# TASK BRIEF
Below are some entries. Repeat exactly the lines from the one with "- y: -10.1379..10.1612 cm" through the one with "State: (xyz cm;", and only those.

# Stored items

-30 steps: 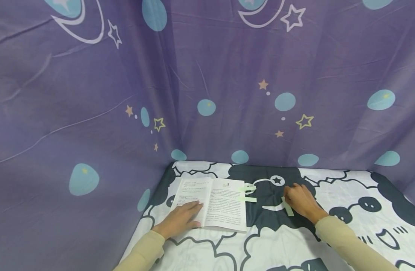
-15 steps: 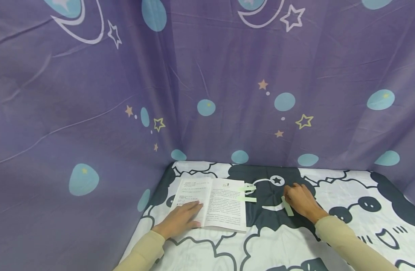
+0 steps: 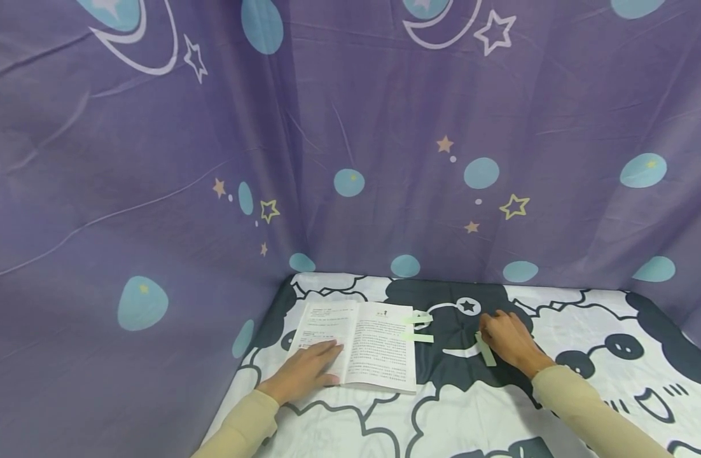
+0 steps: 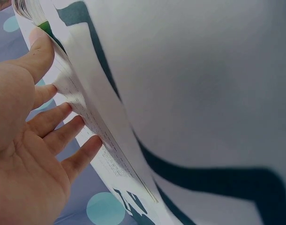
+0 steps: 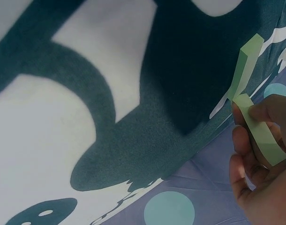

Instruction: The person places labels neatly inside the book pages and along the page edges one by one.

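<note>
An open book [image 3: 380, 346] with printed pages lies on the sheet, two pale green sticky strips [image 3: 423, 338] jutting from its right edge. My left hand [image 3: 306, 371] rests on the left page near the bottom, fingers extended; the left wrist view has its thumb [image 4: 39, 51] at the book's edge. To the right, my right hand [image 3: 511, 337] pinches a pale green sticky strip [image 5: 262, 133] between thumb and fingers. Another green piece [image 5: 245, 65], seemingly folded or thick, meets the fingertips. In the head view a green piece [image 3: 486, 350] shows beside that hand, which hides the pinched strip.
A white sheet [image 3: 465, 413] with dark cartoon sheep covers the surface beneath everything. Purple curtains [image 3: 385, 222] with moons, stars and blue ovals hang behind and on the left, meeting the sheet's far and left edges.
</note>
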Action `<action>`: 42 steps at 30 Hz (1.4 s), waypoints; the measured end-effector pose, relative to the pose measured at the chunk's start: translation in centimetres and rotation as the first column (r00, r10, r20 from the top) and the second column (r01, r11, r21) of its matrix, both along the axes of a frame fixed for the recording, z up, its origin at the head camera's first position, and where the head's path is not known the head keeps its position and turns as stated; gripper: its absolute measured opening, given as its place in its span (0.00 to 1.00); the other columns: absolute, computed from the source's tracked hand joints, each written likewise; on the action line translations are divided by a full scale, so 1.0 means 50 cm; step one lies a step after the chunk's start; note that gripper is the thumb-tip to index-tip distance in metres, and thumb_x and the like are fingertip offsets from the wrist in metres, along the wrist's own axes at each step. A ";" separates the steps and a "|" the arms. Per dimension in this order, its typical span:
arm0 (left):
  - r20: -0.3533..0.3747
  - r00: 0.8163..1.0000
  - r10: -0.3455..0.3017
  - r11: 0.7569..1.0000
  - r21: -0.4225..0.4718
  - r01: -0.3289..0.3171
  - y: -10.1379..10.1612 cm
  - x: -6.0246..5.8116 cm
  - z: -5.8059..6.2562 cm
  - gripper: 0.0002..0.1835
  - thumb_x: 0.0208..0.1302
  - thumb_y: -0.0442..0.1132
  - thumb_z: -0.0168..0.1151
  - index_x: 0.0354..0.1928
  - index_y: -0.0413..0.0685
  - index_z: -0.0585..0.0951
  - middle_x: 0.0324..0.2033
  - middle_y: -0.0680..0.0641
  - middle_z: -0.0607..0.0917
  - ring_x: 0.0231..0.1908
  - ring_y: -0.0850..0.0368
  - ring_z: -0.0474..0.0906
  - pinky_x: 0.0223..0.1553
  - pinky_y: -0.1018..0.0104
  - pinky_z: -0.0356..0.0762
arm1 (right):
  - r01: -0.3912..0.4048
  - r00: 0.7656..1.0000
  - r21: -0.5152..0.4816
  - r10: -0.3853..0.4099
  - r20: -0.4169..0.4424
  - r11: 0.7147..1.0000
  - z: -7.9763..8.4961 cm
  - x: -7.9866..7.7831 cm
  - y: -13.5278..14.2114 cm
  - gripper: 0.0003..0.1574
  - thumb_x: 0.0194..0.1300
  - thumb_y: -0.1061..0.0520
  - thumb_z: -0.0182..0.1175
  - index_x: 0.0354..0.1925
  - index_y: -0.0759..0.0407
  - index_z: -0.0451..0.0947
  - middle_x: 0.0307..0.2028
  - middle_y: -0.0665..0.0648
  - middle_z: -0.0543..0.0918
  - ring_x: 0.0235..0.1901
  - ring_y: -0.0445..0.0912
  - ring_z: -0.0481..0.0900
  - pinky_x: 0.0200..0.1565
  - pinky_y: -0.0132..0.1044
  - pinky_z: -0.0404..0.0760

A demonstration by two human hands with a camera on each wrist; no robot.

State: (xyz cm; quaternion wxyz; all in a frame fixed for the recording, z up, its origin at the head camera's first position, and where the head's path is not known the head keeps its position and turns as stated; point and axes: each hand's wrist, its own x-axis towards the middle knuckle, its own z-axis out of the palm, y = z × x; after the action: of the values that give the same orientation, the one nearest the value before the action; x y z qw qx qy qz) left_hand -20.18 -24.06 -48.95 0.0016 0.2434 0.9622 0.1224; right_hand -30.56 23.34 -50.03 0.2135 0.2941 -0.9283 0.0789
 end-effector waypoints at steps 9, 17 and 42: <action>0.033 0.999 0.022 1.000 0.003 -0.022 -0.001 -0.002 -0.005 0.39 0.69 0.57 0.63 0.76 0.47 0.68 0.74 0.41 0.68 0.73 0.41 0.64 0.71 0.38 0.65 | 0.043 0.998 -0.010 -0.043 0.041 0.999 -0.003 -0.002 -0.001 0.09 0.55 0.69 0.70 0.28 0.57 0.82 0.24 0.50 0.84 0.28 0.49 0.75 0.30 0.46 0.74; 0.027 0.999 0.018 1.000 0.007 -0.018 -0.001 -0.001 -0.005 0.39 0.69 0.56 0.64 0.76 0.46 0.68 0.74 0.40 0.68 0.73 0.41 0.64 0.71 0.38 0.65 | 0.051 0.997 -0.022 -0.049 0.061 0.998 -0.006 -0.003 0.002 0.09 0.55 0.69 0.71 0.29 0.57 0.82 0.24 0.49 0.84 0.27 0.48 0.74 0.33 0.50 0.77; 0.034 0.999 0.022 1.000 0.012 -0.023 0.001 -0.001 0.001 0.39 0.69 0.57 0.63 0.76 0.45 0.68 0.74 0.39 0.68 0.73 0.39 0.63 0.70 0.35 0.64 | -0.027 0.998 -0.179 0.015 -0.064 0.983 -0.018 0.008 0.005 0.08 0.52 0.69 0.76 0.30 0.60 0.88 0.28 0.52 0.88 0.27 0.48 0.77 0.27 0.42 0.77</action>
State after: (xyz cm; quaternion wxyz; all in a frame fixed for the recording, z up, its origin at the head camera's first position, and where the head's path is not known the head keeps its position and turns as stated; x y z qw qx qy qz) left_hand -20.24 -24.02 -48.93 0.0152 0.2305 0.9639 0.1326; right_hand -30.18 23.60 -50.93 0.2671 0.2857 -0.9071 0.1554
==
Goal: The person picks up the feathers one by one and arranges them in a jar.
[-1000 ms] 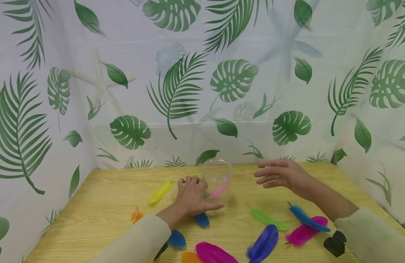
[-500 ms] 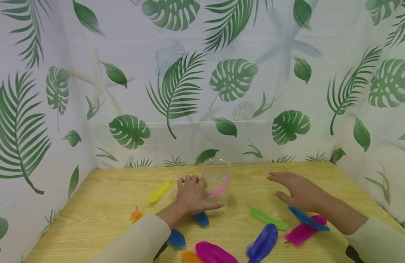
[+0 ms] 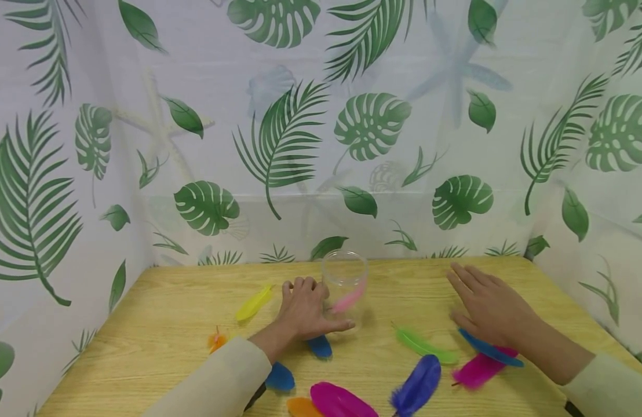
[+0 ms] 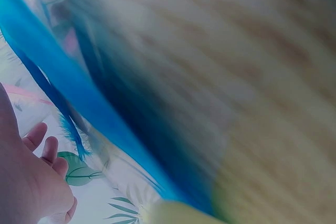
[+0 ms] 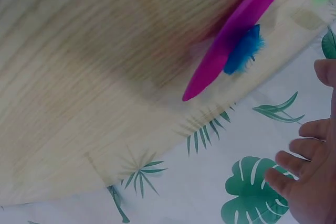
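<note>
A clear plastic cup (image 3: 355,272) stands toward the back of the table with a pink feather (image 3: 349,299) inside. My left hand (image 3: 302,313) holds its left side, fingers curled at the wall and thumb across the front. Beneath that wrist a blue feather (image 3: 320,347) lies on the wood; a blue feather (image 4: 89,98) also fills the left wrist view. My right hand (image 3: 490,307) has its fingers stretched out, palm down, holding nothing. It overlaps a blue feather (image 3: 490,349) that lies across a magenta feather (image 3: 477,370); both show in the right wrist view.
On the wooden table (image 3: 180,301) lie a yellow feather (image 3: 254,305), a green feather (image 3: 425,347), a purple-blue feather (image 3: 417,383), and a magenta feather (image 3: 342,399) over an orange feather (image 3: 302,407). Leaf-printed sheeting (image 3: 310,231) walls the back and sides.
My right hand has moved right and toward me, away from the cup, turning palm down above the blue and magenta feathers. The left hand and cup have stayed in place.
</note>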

# WORKED SOLUTION
  - y: -10.1379..10.1612 cm
  - x: -6.0246..5.8116 cm
  - z: -5.8059..6.2562 cm
  - gripper: 0.0002..0.1835
  - thumb_x: 0.0208..0.1302
  - thumb_y: -0.0442..0.1132
  - thumb_z: -0.0168..0.1151
  - index_x: 0.0354..0.1928
  - index_y: -0.0413..0.0685
  - index_z: -0.0585..0.0951
  - middle_x: 0.0324..0.2033
  - middle_y: -0.0680..0.0641
  - middle_z: -0.0607..0.0917
  - ring_x: 0.0231..0.1908
  - ring_y: -0.0850..0.0368
  - ring_z: -0.0474..0.0906
  - pinky_x: 0.0223..0.1553
  - pinky_y: -0.1018..0.0104
  - pinky_z: -0.0356..0.0762
arm1 (right):
  - r01: -0.3912..0.4048
  - r00: 0.7656..1.0000
  - r21: -0.5152..0.4816
  - r10: -0.3853..0.4099
  - r20: -0.4169..0.4424
  - r11: 0.7147..1.0000
  - z: -7.9763..8.4961 cm
  - x: -7.9866..7.7831 cm
  - y: -13.5278..14.2114 cm
  - gripper: 0.0003..0.1574
  - thumb_x: 0.0194..0.1300
  - thumb_y: -0.1061..0.0520
  - thumb_z: -0.0182..0.1175
  - index_x: 0.0354..0.1925
  - index_y: -0.0759..0.0407
  - index_z: -0.0451..0.0947
  - middle_x: 0.0307..0.2028
  - middle_y: -0.0665..0.0648
  - middle_z: -0.0543..0.0918
  - ring_x: 0.0235..0.1901
  - ring_y: -0.0445..0.0912
  - ring_z: -0.0481..0.0900
  - pinky_x: 0.0200..0.1565
  - pinky_y: -0.0132..0.1044
  - pinky_z: -0.0404..0.0760

A demonstration by two human hands with a camera on each wrist; no robot.

State: (xyz cm; quaternion wxyz; all in a frame fixed for the recording, z up, its origin at the head camera's first position, and where the head's path is not known the head keeps its position and turns as stated; point and axes: each hand's wrist, its own x-axis towards the middle knuckle, its own z-axis out of the palm, y = z × x; after the action: of the values that give the same orientation, the one nearest the value before the action; x y z qw qx qy qz) left_hand -20.18 -24.06 -48.95 0.0016 0.2434 0.9622 0.1224; right_hand -30.56 23.34 -50.03 0.2135 0.2941 -0.9283 0.0789

The response is complete as it stands.